Een eenvoudig voorbeeld van monetair beleid is de open-markttransactie van de centrale bank. (Zie voor meer informatie onze tutorial: The Federal Reserve .) Wanneer het nodig is om de cash in de economie te vergroten, zal de centrale bank staatsobligaties kopen (monetaire expansie). Met deze effecten kan de centrale bank de economie injecteren met een onmiddellijk contant geld. Op hun beurt zullen de rentetarieven, de kosten om geld te lenen, worden verminderd omdat de vraag naar de obligaties hun prijs zal verhogen en de rente zal verlagen. In theorie zullen meer mensen en bedrijven dan kopen en investeren. De vraag naar goederen en diensten zal stijgen en als gevolg daarvan zal de productie toenemen. Om het hoofd te bieden aan hogere productieniveaus, zou de werkloosheid moeten dalen en zouden de lonen moeten stijgen.

Aan de andere kant, wanneer de centrale bank extra geld in de economie moet absorberen en de inflatie naar beneden moet duwen, verkoopt het zijn T-bills. Dit zal resulteren in hogere rentetarieven (minder leningen, minder uitgaven en investeringen) en minder vraag, wat uiteindelijk het prijsniveau (inflatie) zal doen dalen, maar ook zal resulteren in minder reële output.

Fiscaal beleid

De regering kan ook de belastingen verhogen of de overheidsuitgaven verminderen om een ​​fiscale samentrekking te bewerkstelligen. Wat dit zal doen, is een vermindering van de reële productie, omdat minder overheidsuitgaven minder besteedbaar inkomen voor consumenten betekent. En omdat meer van het loon van de consument naar de belasting gaat, zullen zowel de vraag als de productie afnemen.
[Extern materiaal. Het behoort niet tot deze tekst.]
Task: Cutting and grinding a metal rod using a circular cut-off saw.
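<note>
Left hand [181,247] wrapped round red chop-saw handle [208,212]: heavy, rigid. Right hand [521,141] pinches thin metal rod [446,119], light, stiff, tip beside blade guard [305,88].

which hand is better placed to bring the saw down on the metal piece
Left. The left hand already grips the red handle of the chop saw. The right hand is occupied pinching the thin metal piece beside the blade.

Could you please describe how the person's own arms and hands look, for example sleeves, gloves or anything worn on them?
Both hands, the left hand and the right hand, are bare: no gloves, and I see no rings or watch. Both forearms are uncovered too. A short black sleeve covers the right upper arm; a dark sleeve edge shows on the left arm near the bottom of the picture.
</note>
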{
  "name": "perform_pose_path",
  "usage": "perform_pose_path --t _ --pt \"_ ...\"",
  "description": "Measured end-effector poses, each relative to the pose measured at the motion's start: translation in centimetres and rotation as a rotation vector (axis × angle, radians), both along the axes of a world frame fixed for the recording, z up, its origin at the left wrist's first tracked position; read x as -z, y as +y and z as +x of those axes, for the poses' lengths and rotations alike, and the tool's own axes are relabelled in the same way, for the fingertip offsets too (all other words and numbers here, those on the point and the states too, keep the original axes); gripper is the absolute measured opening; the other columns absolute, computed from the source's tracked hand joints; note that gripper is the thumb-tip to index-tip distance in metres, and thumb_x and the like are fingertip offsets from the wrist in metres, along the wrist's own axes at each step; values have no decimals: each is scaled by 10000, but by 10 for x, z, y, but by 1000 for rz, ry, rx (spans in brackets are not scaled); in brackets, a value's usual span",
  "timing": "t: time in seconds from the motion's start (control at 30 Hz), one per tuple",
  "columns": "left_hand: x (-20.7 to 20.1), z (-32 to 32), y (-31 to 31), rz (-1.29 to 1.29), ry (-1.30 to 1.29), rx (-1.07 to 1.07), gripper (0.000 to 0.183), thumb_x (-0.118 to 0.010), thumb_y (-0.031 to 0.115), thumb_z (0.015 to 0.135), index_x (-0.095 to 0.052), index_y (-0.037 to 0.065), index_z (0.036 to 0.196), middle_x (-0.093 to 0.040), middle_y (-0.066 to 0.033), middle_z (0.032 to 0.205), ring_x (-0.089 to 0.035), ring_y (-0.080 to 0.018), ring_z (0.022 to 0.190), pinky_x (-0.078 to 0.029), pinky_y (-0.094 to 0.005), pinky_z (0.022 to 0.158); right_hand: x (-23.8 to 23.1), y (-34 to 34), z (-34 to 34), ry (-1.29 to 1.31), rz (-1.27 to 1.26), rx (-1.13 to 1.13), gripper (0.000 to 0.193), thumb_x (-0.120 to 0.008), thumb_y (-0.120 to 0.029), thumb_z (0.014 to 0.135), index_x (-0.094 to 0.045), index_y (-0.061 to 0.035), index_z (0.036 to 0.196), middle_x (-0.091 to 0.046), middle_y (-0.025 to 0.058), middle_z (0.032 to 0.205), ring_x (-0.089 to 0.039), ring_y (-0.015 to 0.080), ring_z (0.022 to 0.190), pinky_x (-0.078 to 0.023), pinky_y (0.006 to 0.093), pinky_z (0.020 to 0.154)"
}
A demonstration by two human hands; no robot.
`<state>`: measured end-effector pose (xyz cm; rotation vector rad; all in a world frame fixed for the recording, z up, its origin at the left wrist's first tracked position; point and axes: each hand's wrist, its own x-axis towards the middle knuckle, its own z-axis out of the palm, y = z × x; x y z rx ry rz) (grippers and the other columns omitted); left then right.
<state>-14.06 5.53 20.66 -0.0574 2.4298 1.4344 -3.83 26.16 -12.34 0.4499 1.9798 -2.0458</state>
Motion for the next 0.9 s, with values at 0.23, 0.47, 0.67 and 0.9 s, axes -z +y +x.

Een fiscale expansie door de overheid zou betekenen dat de belastingen worden verlaagd of dat de overheidsuitgaven worden verhoogd. Ether manier, het resultaat zal groei in echte output zijn, omdat de overheid de vraag zal aanwakkeren met hogere uitgaven. In de tussentijd zal een consument met meer beschikbaar inkomen bereid zijn om meer te kopen.

Een regering zal geneigd zijn om een ​​combinatie van zowel monetaire als fiscale opties te gebruiken bij het bepalen van beleid dat zich bezighoudt met de macro-economie.

De bottom line

De prestaties van de economie zijn belangrijk voor ons allemaal. We analyseren de macro-economie door primair te kijken naar nationale output, werkloosheid en inflatie. Hoewel het consumenten zijn die uiteindelijk de richting van de economie bepalen, beïnvloeden overheden het ook via het fiscale en monetaire beleid.